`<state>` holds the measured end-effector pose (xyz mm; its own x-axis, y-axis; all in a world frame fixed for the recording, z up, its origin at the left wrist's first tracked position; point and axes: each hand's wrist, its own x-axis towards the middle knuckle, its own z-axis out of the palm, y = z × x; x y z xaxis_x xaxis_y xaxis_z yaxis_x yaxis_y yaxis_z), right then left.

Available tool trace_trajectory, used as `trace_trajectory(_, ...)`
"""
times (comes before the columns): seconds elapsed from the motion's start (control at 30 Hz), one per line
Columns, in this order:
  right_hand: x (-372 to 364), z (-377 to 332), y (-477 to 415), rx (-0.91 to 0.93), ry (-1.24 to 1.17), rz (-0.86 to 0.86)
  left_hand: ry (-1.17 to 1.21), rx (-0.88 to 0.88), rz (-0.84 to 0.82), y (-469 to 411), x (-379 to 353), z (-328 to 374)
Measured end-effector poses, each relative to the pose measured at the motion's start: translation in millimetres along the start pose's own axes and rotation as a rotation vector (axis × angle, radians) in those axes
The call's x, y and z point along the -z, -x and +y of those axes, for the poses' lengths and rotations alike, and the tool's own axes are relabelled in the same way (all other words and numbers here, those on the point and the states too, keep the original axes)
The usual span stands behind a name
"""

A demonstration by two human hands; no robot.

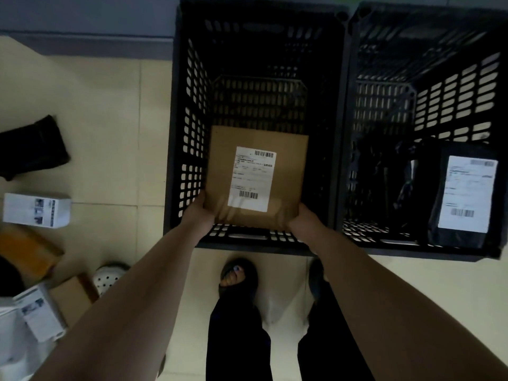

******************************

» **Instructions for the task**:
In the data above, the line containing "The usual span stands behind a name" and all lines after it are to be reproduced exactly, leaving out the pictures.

» **Written solution**:
The usual span stands behind a name
"""

A demonstration by two human hands; no robot.

The requested output has now been given in full.